If you plan to sell and move in the near future, then it may not be in your best interest to pay points; you might be better off with the higher interest rate and no points.
Another thing to consider is that points on a mortgage loan are fully tax deductable during the year you closed on your new home. The rules are different if you are refinancing your home.
Mark Goedert of Goedert Real Estate works with first-time homebuyers to help them understand the process to make wise home buying and financing choices. Goedert Real Estate provides information and resources for new buyers and affordable listings.
Mark Goedert of Goedert Real Estate has been in business for over 50 years, working with real estate professionals, agents, developers, investors, REO brokers and first-time home buyers in Battle Creek, Hillsdale, Lansing, Jackson, Grand Rapids, Adrian, Howell, Sterling Heights, Monroe, Farmington Hills, Ann Arbor, Detroit and neighboring cities and communities.
First-time Homebuyer Guide: Adjustable-Rate Mortgages (ARMs) Explained by Macomb County Realtors
Adjustable-rate mortgages, also called ARMs have a fluctuating interest rate based on several current market factors. The terms of the mortgage will spell out how often and how much the interest rate can change over the life of the loan.
ARMs typically have lower introductory interest rates than fixed-rate mortgages, making them appealing to one who doesn’t plan to own their home very long before selling.
Key factors to consider when deciding on an ARM include how long you plan to own the home and how frequently payments may change. If you plan to stay in the home for a long time then you might be better off with the stability of a fixed-rate mortgage.
Adjustable-rate mortgages consist of three primary components: an index, margin and calculated interest rate.
The index rate is based on an index that measures the lender’s ability to borrow money. The specific index used can vary; one example is US Treasury Bills. Indexes cannot be controlled by the lender.
The margin is also known as the spread. It is a percentage added to the index to cover the lender’s overhead and profit. Though the index can rise and fall over time, the margin usually remains constant over the life of the loan.
The calculated interest rate is figured by adding the index and the margin together. This is the new rate the homeowner will pay.
The interest rate for adjustable rate mortgages change with fluctuating market conditions; therefore, it is a good idea to understand your adjustment period. The introductory interest rate is often very low and the adjustment period may be shorter than future adjustment periods. Rates can change every 6 months or every year. Structure can vary from one lender to another with ARMs.
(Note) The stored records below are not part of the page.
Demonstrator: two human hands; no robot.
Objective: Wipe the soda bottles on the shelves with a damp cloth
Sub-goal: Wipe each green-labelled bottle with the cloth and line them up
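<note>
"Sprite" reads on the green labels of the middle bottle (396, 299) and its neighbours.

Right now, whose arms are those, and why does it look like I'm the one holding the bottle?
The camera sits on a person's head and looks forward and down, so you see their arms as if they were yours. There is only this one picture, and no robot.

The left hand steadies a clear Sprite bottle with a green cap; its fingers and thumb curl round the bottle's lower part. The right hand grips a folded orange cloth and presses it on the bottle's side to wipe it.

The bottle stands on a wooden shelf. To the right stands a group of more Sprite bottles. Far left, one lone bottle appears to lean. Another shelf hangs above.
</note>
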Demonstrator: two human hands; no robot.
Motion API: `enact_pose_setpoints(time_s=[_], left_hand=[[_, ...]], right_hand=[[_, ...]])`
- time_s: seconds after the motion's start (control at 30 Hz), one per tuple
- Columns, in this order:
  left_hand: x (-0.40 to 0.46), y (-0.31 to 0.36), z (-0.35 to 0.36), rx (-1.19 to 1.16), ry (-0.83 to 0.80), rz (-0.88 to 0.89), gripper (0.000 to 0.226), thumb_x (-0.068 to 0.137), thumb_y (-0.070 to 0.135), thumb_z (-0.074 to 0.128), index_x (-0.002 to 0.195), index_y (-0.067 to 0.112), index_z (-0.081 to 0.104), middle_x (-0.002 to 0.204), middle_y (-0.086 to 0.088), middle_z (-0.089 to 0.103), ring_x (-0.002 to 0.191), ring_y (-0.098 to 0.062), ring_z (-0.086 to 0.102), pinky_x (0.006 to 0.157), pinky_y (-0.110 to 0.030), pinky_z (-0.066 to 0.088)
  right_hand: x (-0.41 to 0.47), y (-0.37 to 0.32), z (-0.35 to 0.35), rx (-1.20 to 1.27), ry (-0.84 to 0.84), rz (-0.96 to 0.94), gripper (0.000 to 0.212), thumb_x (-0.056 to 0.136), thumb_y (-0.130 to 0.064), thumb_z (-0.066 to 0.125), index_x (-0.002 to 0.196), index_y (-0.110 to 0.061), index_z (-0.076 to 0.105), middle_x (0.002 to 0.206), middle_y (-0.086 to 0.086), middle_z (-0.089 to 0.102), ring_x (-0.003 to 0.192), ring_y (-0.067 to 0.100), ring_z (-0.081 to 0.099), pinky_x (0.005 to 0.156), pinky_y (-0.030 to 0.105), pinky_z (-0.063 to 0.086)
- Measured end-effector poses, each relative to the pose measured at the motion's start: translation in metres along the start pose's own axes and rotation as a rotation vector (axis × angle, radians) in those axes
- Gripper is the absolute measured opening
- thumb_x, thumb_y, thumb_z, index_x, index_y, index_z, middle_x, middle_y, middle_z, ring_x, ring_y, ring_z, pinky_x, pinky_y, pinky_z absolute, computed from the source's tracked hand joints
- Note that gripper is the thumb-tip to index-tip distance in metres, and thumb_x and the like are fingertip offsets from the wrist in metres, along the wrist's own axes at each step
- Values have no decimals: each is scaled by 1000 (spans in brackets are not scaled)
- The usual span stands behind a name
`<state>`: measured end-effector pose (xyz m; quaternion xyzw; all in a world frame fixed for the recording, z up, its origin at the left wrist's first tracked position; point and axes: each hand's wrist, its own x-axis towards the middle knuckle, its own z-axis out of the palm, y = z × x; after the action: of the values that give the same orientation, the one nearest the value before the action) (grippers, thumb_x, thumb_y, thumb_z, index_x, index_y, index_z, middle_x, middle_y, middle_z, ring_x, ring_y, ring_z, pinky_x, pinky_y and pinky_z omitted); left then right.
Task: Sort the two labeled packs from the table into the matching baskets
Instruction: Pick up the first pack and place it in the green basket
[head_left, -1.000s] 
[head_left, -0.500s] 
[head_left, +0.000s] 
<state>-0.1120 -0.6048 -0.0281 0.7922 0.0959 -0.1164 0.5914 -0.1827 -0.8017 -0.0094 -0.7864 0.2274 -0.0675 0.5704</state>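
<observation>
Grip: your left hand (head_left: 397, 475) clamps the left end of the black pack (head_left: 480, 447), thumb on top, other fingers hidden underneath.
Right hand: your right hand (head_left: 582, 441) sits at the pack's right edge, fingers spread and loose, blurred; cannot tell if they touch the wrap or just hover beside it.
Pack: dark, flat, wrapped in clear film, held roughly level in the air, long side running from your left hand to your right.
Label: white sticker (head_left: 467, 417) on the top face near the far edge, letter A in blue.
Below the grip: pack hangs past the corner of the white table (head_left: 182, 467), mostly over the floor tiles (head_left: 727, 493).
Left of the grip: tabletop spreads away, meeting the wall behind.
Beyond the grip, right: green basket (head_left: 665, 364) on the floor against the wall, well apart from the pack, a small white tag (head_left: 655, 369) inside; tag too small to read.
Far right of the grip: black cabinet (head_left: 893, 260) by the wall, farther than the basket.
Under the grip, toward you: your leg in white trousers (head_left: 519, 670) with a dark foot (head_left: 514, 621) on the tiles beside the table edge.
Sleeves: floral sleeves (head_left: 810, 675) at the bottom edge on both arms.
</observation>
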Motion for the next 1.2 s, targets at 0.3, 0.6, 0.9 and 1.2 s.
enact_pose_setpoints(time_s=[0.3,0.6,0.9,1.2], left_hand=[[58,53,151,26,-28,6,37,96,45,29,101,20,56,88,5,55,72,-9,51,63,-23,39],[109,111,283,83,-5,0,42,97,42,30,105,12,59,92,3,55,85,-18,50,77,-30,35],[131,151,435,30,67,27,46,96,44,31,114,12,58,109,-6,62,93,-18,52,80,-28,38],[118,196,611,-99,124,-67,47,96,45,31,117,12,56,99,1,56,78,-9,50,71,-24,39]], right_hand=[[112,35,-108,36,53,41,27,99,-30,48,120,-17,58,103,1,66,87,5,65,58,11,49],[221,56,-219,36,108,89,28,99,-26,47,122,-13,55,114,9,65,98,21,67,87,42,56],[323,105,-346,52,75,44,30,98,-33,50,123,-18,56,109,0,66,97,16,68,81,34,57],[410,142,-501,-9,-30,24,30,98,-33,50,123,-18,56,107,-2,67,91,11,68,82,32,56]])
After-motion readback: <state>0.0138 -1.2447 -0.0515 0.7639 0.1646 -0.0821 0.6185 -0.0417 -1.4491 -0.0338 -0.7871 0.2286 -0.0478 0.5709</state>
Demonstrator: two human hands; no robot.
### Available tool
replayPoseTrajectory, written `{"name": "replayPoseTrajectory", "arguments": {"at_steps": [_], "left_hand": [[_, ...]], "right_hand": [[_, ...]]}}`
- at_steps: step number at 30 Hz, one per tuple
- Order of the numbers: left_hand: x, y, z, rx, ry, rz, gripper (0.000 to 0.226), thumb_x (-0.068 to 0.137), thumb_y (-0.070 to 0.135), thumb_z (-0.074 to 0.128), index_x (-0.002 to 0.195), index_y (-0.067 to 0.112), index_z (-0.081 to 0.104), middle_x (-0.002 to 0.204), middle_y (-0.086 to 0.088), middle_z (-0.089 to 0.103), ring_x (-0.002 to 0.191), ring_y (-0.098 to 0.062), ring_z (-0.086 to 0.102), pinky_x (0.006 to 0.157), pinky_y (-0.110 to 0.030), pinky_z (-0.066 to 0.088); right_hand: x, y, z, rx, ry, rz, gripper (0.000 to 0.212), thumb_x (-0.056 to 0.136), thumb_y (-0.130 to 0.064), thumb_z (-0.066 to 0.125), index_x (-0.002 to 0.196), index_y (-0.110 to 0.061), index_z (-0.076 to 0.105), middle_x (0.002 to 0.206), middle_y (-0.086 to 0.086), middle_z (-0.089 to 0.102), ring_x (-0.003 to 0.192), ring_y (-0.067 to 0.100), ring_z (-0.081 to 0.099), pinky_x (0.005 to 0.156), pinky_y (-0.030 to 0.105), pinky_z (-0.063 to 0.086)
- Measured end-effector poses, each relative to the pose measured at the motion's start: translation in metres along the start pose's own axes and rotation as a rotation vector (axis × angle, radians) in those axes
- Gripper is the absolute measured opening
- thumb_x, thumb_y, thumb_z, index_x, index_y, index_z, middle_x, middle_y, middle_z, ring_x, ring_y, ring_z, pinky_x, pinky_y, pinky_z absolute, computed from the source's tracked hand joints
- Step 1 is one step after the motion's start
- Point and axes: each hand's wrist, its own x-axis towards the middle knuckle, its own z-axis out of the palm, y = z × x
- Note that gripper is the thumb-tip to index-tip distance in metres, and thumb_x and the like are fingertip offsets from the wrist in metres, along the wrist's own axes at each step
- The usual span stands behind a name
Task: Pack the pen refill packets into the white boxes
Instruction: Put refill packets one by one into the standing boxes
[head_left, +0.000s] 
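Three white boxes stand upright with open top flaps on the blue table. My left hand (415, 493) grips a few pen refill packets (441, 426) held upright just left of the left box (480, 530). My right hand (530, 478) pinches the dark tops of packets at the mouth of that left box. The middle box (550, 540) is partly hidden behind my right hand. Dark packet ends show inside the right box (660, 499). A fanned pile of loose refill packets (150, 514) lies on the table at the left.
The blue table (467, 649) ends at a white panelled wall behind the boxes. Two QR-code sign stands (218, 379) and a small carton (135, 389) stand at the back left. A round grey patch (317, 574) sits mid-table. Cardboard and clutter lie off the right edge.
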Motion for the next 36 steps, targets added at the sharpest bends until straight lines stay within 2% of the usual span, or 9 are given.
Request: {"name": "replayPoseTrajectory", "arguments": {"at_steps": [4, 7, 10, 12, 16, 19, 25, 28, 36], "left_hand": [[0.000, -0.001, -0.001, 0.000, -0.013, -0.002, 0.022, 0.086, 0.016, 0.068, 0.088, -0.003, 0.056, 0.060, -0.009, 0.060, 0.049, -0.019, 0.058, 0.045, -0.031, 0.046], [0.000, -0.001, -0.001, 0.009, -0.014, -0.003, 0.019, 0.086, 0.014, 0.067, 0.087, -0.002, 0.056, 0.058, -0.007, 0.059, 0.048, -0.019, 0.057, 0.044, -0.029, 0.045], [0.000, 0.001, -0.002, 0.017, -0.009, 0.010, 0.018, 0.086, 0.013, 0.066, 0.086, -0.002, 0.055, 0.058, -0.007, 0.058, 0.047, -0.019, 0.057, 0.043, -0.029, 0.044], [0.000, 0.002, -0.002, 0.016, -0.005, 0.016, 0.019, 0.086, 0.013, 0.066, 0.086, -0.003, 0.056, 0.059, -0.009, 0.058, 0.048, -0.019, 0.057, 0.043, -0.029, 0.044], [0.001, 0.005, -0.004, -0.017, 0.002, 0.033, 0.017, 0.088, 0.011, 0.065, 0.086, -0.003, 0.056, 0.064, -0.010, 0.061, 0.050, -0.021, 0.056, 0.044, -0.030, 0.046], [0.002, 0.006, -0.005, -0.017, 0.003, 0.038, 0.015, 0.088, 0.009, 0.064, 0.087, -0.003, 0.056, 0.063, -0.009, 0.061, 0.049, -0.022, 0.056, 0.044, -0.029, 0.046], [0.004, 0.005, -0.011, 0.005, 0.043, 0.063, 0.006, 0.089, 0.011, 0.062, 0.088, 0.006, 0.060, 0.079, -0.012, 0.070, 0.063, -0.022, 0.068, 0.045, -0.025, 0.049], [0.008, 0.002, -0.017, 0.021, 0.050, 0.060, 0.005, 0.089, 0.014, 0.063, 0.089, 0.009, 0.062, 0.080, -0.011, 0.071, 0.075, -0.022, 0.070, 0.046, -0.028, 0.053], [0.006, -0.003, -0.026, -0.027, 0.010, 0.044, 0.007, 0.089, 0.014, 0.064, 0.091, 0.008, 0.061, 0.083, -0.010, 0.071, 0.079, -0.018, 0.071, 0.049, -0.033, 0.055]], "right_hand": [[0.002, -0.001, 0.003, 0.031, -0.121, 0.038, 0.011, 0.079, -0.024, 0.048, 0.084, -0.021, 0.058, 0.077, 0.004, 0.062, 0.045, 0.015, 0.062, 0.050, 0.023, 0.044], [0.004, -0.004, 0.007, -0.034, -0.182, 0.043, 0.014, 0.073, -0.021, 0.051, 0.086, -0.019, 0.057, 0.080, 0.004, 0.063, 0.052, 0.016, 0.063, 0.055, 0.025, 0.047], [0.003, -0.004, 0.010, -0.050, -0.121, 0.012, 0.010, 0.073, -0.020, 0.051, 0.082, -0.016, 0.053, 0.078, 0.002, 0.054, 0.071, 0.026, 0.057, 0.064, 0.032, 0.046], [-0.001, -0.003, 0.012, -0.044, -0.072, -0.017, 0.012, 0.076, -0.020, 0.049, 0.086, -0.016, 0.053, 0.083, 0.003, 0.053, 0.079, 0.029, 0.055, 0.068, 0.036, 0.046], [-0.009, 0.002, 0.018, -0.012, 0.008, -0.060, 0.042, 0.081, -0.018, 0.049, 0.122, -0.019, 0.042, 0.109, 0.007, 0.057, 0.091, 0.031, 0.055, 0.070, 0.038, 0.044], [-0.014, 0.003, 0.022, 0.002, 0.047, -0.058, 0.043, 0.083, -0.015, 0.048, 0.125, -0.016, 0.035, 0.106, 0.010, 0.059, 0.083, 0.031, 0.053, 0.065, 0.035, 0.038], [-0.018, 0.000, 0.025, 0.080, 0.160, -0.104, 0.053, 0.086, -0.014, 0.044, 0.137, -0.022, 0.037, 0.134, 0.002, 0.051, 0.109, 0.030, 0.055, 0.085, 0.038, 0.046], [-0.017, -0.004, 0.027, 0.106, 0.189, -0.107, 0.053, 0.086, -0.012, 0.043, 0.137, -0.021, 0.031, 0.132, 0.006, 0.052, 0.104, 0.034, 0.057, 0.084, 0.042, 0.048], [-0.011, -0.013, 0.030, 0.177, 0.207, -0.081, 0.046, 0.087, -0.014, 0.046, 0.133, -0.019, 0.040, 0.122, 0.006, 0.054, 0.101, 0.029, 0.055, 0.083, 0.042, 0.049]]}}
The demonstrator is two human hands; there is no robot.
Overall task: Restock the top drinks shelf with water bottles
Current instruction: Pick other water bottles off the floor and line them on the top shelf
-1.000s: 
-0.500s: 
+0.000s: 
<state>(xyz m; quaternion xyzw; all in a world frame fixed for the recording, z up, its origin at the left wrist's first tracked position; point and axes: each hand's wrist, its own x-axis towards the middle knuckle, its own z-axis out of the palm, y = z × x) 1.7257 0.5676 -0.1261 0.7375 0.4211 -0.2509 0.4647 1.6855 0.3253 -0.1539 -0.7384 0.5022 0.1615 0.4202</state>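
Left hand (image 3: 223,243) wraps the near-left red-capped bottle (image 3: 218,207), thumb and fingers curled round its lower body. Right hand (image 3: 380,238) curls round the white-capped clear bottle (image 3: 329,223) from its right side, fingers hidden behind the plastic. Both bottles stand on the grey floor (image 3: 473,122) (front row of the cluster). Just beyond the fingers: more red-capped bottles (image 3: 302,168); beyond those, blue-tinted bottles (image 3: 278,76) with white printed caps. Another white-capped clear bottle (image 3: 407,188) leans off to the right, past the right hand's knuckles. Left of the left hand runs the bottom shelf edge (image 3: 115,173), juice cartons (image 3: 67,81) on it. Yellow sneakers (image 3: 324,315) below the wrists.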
Rate caps protect homebuyers from dramatic increases in the interest rate. Most ARMs have caps that limit how much the rate may rise between adjustment periods as well as how much it can increase or fall over the life of the loan.
Payment caps are built into some ARMs to place a limit on how much your monthly payment can increase during an adjustment period. This can create a problem if the interest rate increases to the point that monthly interest exceeds the monthly payment. This creates negative amortization, which means your mortgage balance goes up each month that you make only the minimum required payment.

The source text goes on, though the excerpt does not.